Attention Tompkins County mental health professionals! If you missed the 2021 Suicide Prevention Summit on July 24-25, there’s an easy way to catch up with all ten 1-hour sessions presented by some of the field’s leading experts.
Here’s how: Register retroactively for the Summit at https://www.mentalhealthacademy.net/suicideprevention. Upon registration, you will receive an email with instructions to access on-demand video recordings and PDFs of all the presentations. Note: the portal will be available until the end of September 2021. See details of the Summit below.
The Suicide Prevention Center of New York conducted a two-hour workshop on June 29 that outlined a six-step strategic planning model to help Tompkins County identify suicide risk factors in the community and appropriate mitigation tools for addressing them.
WATCH: Suicide Prevention Workshop for Tompkins County
The workshop was conducted via Zoom by Garra Lloyd-Lester, director of the center’s Community and Coalition Initiatives, for the 19-member strategic planning work group of the Tompkins County Suicide Prevention Coalition.
“The goal of this workshop is to provide a framework, a structure, that you all might consider to then utilize going forward to develop your county’s strategic plan for suicide prevention,” said Lloyd-Lester.
He cited reports of at least 54 suicide deaths in Tompkins County from 2017 to 2021; 87 percent of those who died by suicide were white and 20 percent were in the 20-29 age bracket. Suicide is the 10th leading cause of death in the United States, and the second leading cause of death for Americans aged 10-34.

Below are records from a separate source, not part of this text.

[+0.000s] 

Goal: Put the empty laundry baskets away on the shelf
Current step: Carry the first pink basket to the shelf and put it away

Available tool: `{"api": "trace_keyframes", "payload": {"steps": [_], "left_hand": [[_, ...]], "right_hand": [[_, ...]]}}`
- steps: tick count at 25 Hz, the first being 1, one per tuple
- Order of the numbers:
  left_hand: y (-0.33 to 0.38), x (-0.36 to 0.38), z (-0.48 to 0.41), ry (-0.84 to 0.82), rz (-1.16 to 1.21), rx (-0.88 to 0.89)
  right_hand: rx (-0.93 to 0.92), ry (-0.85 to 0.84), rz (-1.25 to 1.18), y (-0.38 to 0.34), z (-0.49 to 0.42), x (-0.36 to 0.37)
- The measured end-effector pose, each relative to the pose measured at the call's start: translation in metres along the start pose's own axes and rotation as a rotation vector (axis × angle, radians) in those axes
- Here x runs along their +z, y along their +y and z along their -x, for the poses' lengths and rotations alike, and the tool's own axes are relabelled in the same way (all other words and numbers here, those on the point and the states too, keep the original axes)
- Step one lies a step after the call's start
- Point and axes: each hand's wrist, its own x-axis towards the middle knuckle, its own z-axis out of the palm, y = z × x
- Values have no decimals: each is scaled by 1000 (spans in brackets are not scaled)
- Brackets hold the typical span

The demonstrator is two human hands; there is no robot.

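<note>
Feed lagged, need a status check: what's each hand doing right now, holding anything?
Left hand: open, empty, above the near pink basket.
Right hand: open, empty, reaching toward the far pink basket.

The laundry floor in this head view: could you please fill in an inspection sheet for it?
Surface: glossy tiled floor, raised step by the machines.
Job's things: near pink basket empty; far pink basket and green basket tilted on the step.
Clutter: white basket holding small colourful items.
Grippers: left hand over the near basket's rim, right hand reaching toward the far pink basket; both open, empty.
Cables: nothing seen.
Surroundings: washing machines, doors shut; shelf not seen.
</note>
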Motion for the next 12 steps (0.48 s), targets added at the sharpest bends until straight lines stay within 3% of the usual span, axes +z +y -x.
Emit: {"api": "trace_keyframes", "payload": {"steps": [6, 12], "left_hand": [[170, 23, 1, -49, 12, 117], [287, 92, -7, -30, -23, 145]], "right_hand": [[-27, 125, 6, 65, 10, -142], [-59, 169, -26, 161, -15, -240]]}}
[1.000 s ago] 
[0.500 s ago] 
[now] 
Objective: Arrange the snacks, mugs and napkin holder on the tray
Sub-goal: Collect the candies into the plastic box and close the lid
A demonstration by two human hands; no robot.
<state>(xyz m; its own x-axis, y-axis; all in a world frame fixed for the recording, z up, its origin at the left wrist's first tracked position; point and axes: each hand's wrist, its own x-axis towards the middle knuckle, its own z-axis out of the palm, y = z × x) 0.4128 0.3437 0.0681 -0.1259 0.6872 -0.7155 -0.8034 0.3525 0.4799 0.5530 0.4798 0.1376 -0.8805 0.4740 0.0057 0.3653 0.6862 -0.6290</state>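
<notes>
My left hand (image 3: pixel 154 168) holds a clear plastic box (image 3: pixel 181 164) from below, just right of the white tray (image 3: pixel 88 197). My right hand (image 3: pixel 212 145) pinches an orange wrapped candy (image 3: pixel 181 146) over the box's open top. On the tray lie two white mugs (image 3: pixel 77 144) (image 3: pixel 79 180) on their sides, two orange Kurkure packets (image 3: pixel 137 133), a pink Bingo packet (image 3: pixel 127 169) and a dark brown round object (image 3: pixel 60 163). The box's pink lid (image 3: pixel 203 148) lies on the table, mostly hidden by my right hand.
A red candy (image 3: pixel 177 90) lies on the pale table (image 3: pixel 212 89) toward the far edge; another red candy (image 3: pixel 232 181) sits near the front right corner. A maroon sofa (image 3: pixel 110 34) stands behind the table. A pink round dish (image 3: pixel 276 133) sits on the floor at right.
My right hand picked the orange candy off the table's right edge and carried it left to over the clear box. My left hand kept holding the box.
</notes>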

The Tompkins County Suicide Prevention Coalition was formed in 2017 to intensify suicide prevention efforts in the community; as of April 2021, the coalition listed 215 members including 73 agencies and community organizations.
Lloyd-Lester said that Step 1 in strategic planning involves compiling data to achieve the clearest possible understanding of a community’s suicide deaths—who is dying, and by what means.
“We want to talk about who in our community is dying by suicide, who in our community might be experiencing suicidal thoughts that haven’t necessarily led to actions, or experiencing suicidal thoughts that led to attempts that didn’t result in the individual dying,” said Lloyd-Lester.
“We want to be thinking about other characteristics that we might be able to gather: age, gender, race, ethnicity, and other characteristics that might help us begin to understand in our community who is dying by, or making attempts toward, suicide.”
Lloyd-Lester added that it is equally important to understand how people are making attempts or completing suicide. “Is there one or more that tends to be the more prevalent method in our community?” he asked. “Understanding how people are dying in our community and making attempts can really help to begin to explore possible interventions and strategies.”
Step 2 recommends that the coalition consider two or three long-term goals, aimed at addressing the trends indicated by the data; the goals might focus on a demographic group reporting a higher suicide rate, or particular methods that appear to be prevalent in the community’s suicide deaths.
In Step 3, the coalition is advised to identify the key risk factors and protective factors or lack thereof in the community. Risk factors include mental health conditions, availability of lethal means such as firearms or drugs; protective factors include availability of mental health resources, social connectedness, and coping skills.
“We have to be thinking about ‘why’,” said Lloyd-Lester. “Are there any unique risk factors in the community that contribute to suicidal behaviors? It is not just enough to know the commonly understood risk factors. We need to drill down and say, ‘In our community, are there any unique risk factors that we can begin to address?’”
Lloyd-Lester said that Step 4 involves selecting practical, evidence-based interventions for decreasing a community’s risk factors and increasing protective factors. He cited examples such as packaging prescription drugs in lesser quantities to reduce their potential as a lethal means for suicide; or promoting problem-solving skills among young people as an increased protective factor. He recommended that the coalition take an inventory of suicide prevention efforts already underway that could be built upon, such as adoption of the Zero Suicide Model for healthcare providers and gatekeeper training for identifying at-risk individuals.
In Step 5, the coalition is advised to develop a plan to evaluate its efforts to prevent suicide deaths; Lloyd-Lester said an evaluation helps to track and measure progress and to show partners, stakeholders, policymakers, funders, and the community the value of suicide prevention efforts.
Finally, Lloyd-Lester said that Step 6 is the creation of an action plan to implement the suicide prevention interventions identified in Step 4. He said an action plan usually includes a list of tasks and who is responsible for them, and a timeline for implementation.
“I find that if I don’t have a timeline in place the ball can keep getting kicked down the road,” he said. “So I would suggest at least coming up with a rough timeline of when we hope to have the data presented, when we hope to have the long-term goals presented, and ultimately when we hope to have a final plan to present to the full coalition.”
Lloyd-Lester cautioned that a number of speed bumps can hinder the success of a strategic plan: unrealistic goals; lack of focus, resources, or full member commitment; developing and creating a plan for the sake of having a plan but just putting it on the shelf.